YOUR GOAL:
The answer must consist of every line in the records that contains the word "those".

Stored records:
□ □ □

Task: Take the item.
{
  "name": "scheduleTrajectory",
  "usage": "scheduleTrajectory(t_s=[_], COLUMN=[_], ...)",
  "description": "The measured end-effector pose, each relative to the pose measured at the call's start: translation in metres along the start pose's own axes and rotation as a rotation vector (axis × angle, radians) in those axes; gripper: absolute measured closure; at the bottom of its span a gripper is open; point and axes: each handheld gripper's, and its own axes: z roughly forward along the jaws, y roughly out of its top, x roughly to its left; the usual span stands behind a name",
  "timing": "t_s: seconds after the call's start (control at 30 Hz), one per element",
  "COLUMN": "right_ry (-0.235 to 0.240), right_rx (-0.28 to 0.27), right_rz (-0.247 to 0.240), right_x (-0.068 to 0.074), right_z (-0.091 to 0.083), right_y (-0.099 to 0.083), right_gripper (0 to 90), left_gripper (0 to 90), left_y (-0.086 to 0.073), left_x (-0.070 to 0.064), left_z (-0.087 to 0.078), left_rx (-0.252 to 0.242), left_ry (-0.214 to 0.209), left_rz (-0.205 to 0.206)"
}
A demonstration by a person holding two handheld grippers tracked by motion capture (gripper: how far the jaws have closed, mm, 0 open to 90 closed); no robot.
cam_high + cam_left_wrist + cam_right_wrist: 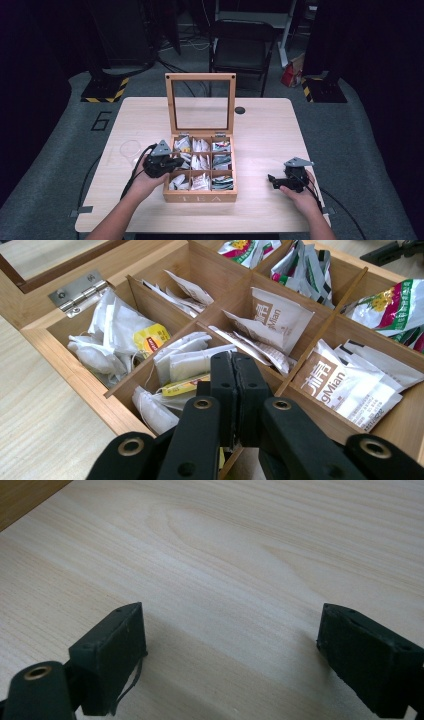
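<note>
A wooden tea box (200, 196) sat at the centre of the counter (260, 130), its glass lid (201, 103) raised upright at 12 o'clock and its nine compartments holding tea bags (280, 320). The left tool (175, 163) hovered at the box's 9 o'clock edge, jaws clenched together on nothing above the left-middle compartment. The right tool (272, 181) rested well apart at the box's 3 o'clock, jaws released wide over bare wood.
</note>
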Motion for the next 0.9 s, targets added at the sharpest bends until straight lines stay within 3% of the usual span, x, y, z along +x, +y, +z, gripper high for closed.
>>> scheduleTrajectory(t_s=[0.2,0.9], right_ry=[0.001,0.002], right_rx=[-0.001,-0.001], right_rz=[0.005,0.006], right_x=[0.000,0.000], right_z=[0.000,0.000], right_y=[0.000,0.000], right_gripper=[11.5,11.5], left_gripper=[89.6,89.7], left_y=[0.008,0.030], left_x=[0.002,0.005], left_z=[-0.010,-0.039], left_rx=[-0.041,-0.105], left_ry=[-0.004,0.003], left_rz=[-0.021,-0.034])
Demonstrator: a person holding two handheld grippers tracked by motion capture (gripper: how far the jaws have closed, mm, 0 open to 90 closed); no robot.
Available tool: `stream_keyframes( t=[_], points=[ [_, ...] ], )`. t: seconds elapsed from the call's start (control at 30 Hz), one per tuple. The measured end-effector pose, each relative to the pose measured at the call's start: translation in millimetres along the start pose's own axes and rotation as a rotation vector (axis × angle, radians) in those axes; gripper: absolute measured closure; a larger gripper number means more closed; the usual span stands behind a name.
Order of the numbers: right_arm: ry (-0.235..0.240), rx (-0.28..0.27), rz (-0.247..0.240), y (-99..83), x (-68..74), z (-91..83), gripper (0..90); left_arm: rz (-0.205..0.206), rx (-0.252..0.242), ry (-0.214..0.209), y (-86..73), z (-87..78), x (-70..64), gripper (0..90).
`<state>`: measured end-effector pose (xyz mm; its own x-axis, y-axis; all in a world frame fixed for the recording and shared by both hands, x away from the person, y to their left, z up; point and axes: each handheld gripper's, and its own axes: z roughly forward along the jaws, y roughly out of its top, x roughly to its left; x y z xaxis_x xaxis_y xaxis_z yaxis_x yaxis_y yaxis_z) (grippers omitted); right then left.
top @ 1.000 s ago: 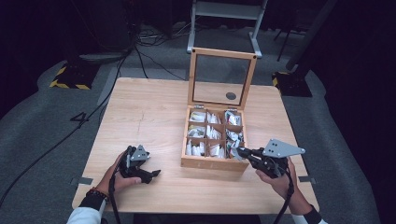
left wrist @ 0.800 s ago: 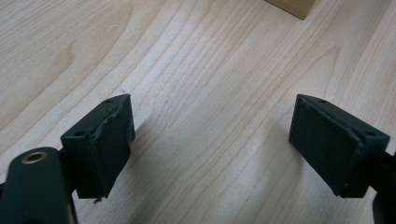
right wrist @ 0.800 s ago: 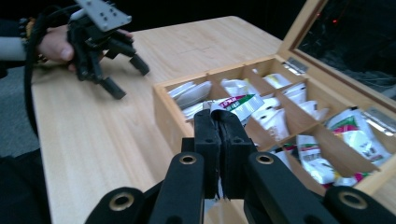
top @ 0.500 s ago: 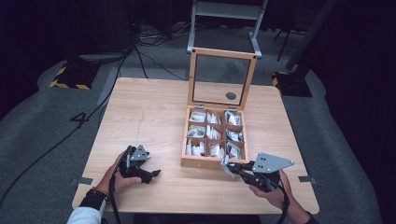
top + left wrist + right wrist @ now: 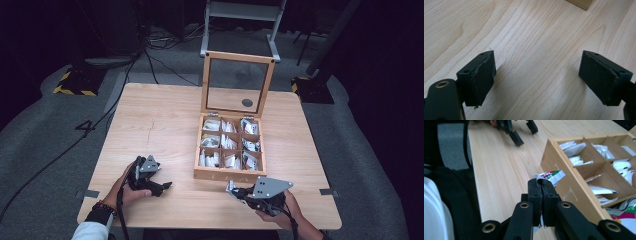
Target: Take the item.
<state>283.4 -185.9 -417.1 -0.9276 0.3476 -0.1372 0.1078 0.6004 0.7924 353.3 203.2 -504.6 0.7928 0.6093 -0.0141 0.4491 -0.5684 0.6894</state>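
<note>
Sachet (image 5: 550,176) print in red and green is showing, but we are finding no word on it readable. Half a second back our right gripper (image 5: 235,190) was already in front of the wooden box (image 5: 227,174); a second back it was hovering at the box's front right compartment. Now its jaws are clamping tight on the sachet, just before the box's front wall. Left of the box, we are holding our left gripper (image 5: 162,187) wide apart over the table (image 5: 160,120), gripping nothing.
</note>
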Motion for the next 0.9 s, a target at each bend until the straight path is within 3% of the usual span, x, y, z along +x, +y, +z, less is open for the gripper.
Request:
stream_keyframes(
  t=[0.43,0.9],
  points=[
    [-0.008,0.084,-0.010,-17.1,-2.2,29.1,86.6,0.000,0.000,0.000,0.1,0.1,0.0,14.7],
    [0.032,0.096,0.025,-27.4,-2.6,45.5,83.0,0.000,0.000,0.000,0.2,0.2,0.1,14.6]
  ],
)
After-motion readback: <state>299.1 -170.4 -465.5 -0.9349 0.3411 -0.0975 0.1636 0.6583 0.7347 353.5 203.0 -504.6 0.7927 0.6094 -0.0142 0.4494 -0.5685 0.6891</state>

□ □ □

RESULT OF THIS TASK:
  "description": "The measured end-effector pose, each relative to the pose measured at the call's start: translation in metres along the start pose's own axes and rotation as a rotation vector (axis × angle, radians) in those axes; gripper: absolute measured closure; at the bottom of its span a gripper is open; point and axes: each handheld gripper's, and its own axes: z roughly forward along the jaws, y roughly out of its top, x roughly to its left; the usual span stands behind a name",
Available tool: `stream_keyframes( t=[_], points=[ [_, ...] ], )`. t: seconds elapsed from the call's start (control at 30 Hz), one per tuple. The measured end-effector pose, each relative to the pose measured at the call's start: translation in millimetres along the start pose's own axes and rotation as a rotation vector (axis × angle, radians) in those axes; gripper: absolute measured closure; a larger gripper number means more closed; the usual span stands behind a name.

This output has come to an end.